Here I’m going to answer on next question: Does drinking beer make you more attractive to mosquitos?
Ideas and data were took from examples in link
List of activities:
* Expolratory data analysis
* Test of hypotheses
* Permutation test
Reading the data
library(ggplot2)
library(dplyr)
set.seed(12345)
dataset <- read.csv("dataset.csv", head=TRUE)
Look at the data quickly with summary() and head().
summary(dataset)
## Count Type
## Min. :12.00 Beer :25
## 1st Qu.:19.00 Water:18
## Median :21.00
## Mean :21.77
## 3rd Qu.:24.00
## Max. :31.00
head(dataset)
## Count Type
## 1 27 Beer
## 2 19 Beer
## 3 20 Beer
## 4 20 Beer
## 5 23 Beer
## 6 17 Beer
So, we have 25 records for subjects, who drunk beer and 18 for who drunk water.

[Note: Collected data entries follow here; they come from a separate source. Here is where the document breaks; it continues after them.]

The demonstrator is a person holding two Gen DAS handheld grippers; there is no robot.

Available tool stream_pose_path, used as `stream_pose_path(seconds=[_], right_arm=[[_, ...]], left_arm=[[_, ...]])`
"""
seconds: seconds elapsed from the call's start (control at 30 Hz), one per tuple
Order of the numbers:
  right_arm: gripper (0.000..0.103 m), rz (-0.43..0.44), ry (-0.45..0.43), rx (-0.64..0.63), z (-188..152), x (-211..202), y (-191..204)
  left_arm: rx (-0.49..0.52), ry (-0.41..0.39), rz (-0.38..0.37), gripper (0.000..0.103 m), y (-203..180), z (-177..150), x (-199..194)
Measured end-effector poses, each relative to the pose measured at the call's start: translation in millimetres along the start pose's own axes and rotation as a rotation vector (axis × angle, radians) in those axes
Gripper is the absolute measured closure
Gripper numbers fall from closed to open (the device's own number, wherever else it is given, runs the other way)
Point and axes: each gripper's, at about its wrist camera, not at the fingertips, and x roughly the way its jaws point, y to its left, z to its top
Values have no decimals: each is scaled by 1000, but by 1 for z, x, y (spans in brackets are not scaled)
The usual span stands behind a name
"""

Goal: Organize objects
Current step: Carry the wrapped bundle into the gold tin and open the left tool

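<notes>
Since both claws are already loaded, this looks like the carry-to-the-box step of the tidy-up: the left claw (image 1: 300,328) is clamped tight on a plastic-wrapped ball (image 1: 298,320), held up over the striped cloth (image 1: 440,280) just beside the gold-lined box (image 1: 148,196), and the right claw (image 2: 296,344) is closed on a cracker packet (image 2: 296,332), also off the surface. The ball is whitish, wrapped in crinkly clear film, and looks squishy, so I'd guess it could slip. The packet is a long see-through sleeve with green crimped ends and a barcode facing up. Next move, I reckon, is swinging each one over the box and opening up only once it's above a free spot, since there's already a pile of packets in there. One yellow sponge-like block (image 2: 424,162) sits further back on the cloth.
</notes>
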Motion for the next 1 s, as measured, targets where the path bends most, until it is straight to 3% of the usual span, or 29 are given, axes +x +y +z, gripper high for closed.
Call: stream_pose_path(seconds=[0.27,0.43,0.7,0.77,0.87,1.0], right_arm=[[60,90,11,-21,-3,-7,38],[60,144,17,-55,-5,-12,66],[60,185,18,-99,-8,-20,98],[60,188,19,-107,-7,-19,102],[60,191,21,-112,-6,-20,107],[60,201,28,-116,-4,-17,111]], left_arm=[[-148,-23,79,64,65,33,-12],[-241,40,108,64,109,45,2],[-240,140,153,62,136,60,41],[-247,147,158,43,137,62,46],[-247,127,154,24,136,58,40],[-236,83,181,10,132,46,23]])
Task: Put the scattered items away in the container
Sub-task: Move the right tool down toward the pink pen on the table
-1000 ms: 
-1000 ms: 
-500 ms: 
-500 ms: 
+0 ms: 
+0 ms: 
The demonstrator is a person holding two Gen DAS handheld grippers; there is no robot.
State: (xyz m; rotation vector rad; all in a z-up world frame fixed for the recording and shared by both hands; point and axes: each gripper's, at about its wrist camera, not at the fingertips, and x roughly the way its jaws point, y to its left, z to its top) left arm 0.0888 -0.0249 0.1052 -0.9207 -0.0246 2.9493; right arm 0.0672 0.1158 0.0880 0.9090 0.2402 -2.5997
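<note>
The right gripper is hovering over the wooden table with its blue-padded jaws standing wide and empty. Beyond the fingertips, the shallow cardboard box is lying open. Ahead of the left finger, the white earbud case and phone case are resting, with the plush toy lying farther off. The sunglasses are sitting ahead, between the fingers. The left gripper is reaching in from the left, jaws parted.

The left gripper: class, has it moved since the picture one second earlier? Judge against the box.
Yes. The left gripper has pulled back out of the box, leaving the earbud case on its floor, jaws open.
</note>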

Let’s calculate mean for each group
means <- dataset %>%
group_by(Type) %>%
summarise(mean(Count))
means
## Source: local data frame [2 x 2]
##
## Type mean(Count)
## (fctr) (dbl)
## 1 Beer 23.60000
## 2 Water 19.22222
Difference between beer and water means:
## [1] 4.377778
For the next step let’s make exploratory plot’s for this data:
g <- ggplot(dataset, aes(dataset$Type, dataset$Count, fill = Type, ymin = 10, ymax = 30)) +
geom_point(colour = "red", size = 4) +
geom_boxplot(aes(fill = dataset$Type)) +
labs(title="The number of bites by mosquitoes",
x="Subjects",
y="Count")
g
Infer: Difference between means (4.38). Is it a sufficient evidence to claim that drinking beer makes you more attractive for moquitos?
Let’s test null hypithesis: means for each types are equal.
t.test(Count ~ Type, data = dataset)$p.value
## [1] 0.0007474019
t.test(Count ~ Type, data = dataset)$conf.int
## [1] 1.957472 6.798084
## attr(,"conf.level")
## [1] 0.95
Infer: P-value less than significance level (0.05), so we reject null hypothesis. Means for each types are different.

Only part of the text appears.